Section 14. If required by the board of directors, he shall give the corporation a bond in such sum and with such surety or sureties, and such renewals thereof, as shall be satisfactory to the board of directors for the faithful performance of the duties of his office and for the restoration to the corporation, in case of his death, resignation, retirement or removal from office, of all books, papers, vouchers, money and other property of whatever kind in his possession or under his control belonging to the corporation.

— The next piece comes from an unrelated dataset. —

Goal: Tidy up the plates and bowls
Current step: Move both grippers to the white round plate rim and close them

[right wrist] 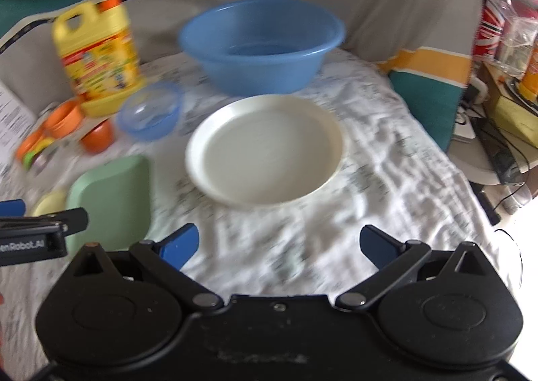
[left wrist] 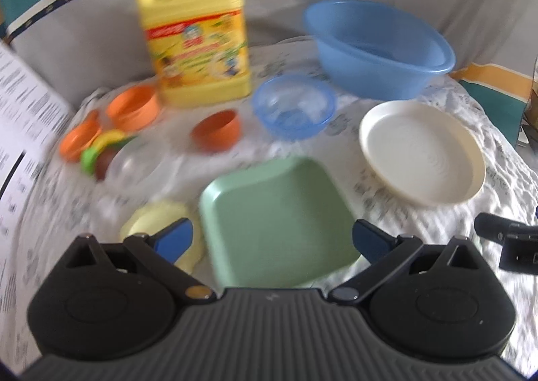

Section 15. The assistant treasurer, or if there shall be more than one, the assistant treasurers in the order determined by the board of directors (or if there be no such determination, then in the order of their election), shall, in the absence of the treasurer or in the event of his inability or refusal to acts, perform the duties and exercise the powers of the treasurer and shall perform such other duties and have such other powers as the board of directors may from time to time prescribe.
ARTICLE VI
CERTIFICATES OF STOCK
Section 1. Every holder of stock in the corporation shall be entitled to have a certificate, signed by, or in the name of the corporation by, the chairman or vice-chairman of the board of directors or the president or a vice president and the treasurer or an assistant treasurer, or the secretary or an assistant secretary of the corporation, certifying the number of shares owned by him in the corporation.
Certificates may be issued for partly paid shares and in such case upon the face or back of the certificates issued to represent any such partly paid shares, the total amount of the consideration to be paid therefor, and the amount paid thereon shall be specified.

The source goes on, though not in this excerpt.